= Community marketing =

Community marketing is a strategy to engage an audience in an active, non-intrusive prospect and customer conversation. Whereas marketing communication strategies such as advertising, promotion, PR, and sales all focus on attaining customers, Community Marketing focuses on the needs of existing customers. This accomplishes four things for a business:

- Connects existing customers with prospects
- Connects prospects with each other
- Connects a company with customers/prospects to solidify loyalty
- Connects customers with customers to improve product adoption, satisfaction, etc.

There are two types of community marketing:

- Organic (created by users with no company intervention)
- Sponsored (fostered and hosted by a company)

Recent skepticism building among consumers as a result of blatant advertising and other unethical communications has affected the success of the sponsored form of Community Marketing. Continuing success in community marketing strategies has been found in engaging and cultivating the natural communities that form around their product/service.

==Benefits==
- Bi-directional communication with customers - Resulting in increased feedback, identification of customer needs, and a customer-focused product development
- Reduced Communication Barriers - Easily introduce messaging to customer audience regarding new products, Public relations strategies, or Damage control (news)
- Identify, engage, and leverage Advocates - Allow enthused and loyal customers to benefit your overall marketing through Word of mouth and Knowledge Management that reduces the load on your internal support mechanisms (particularly for tech products).
- Gaining Trusted Advisor Status - Reduced skepticism towards your marketing message as a result of a demonstrated openness, transparency, and commitment to customer focus through Community Marketing involvement. Results in an "ownership" of the discussion surrounding a product/service that reduces negativity and positions the providing company as a resource, rather than simply a vendor.

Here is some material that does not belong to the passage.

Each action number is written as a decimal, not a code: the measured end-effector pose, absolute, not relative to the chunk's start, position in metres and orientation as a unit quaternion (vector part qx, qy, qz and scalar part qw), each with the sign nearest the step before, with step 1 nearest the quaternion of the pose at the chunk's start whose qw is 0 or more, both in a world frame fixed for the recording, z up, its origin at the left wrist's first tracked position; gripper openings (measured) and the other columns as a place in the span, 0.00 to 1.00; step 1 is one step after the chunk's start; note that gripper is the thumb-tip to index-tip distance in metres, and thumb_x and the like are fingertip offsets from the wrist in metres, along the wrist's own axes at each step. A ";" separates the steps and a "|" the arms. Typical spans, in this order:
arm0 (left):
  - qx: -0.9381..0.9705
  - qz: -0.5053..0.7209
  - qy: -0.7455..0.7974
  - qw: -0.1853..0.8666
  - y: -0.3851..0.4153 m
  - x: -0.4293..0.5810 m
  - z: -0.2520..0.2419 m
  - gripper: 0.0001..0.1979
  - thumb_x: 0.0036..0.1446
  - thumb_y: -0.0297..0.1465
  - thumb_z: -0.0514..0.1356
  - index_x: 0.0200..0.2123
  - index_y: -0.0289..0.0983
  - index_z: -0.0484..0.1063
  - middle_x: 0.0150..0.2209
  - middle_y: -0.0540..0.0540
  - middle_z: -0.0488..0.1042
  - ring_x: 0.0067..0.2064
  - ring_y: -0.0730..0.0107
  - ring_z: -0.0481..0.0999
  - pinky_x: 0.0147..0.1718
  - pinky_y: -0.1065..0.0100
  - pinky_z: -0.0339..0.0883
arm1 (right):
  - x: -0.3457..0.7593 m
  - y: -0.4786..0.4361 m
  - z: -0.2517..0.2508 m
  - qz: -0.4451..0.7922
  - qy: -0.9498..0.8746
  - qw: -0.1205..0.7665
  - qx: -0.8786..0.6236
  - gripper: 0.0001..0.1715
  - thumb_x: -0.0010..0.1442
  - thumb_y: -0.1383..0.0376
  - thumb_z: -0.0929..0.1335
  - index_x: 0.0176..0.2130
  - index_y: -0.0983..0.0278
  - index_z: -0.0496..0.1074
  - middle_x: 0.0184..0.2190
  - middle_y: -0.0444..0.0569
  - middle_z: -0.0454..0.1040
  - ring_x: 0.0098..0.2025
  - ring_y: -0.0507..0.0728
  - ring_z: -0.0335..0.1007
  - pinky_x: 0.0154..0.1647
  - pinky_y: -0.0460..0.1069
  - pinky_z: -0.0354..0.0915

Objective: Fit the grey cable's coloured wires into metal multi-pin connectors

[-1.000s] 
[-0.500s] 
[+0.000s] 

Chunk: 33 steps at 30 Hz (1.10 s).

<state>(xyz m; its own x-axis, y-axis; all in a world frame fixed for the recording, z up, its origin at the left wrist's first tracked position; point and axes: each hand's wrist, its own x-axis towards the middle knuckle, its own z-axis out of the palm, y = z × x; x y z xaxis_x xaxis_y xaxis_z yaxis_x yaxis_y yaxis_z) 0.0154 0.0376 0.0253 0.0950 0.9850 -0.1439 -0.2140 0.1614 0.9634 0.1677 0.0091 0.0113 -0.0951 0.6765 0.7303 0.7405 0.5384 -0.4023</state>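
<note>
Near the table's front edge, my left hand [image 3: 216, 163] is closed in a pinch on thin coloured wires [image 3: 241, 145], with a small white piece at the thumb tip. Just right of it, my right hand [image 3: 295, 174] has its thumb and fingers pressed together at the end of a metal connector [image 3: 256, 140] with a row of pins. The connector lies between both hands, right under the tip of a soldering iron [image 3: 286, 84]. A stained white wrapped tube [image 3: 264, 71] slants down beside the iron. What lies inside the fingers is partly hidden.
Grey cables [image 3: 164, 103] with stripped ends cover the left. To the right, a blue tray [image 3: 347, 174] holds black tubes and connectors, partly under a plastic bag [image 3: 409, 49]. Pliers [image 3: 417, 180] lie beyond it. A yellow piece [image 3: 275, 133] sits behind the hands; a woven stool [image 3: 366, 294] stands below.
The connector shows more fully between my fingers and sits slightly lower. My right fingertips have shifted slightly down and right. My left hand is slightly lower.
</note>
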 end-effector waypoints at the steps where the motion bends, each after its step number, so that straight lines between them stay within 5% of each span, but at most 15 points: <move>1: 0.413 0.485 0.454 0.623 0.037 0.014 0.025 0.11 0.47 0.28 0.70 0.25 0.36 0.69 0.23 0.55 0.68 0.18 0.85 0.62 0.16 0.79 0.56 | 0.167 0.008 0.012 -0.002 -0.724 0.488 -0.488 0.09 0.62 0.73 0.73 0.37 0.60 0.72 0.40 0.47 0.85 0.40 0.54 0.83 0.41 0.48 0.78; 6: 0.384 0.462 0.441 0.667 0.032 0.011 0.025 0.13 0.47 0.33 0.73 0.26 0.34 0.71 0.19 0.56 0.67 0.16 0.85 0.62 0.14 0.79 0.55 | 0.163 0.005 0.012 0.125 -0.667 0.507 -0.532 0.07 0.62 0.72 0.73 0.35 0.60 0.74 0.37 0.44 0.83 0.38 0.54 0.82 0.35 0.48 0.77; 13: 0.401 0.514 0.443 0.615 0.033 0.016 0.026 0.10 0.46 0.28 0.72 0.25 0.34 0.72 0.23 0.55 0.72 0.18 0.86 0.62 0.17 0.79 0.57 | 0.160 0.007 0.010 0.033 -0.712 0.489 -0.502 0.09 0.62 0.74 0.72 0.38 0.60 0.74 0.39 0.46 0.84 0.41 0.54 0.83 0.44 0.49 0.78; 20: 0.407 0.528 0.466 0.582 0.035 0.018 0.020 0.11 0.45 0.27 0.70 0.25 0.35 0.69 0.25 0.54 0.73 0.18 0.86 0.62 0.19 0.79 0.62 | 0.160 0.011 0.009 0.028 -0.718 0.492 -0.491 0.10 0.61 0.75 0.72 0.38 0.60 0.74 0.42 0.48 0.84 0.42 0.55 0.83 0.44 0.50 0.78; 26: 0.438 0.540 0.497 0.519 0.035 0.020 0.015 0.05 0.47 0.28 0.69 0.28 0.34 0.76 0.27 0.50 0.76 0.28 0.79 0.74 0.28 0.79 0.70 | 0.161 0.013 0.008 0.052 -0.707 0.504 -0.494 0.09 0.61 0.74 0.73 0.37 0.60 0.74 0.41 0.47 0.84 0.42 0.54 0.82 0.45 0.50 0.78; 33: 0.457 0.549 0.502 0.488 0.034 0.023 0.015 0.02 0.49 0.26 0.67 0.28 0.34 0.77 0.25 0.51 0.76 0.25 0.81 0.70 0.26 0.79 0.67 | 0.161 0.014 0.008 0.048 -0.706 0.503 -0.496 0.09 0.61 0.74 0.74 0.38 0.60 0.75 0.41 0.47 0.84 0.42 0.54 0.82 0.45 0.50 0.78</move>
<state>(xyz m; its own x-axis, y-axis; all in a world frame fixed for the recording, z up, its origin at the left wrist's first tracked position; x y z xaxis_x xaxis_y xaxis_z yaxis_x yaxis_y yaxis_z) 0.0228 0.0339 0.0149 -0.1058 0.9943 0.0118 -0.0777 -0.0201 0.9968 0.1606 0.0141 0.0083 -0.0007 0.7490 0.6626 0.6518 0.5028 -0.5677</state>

==Tools used in community marketing==
- Online Social Networking - The chief medium for Community Marketing revolves around Web 2.0 interactivity such as Internet forums, Wiki's, Social networks, Blogs, and related syndication (RSS).
- Community-Specific Tools & Features - To encourage community participation, many companies offer tools and features exclusively to "members" of the community. These include Webcasts, Podcasts, and email bulletins. The key factor, however, in using these tools is the value of the message. Communities revolve around user-valuable messages (information, support, tips & tricks, etc.) and NOT promotional messages.
- Community Infrastructure and Governance - Some communities engage the participation of their customers in the role of elected officials, advisory board members, and volunteer "guru" status in order to exemplify key customers in their communities.
- Partnerships - Although this is often a purely Public relations strategy, some people view partnerships with non-profit consumer advocacy organizations to be a Community Marketing effort.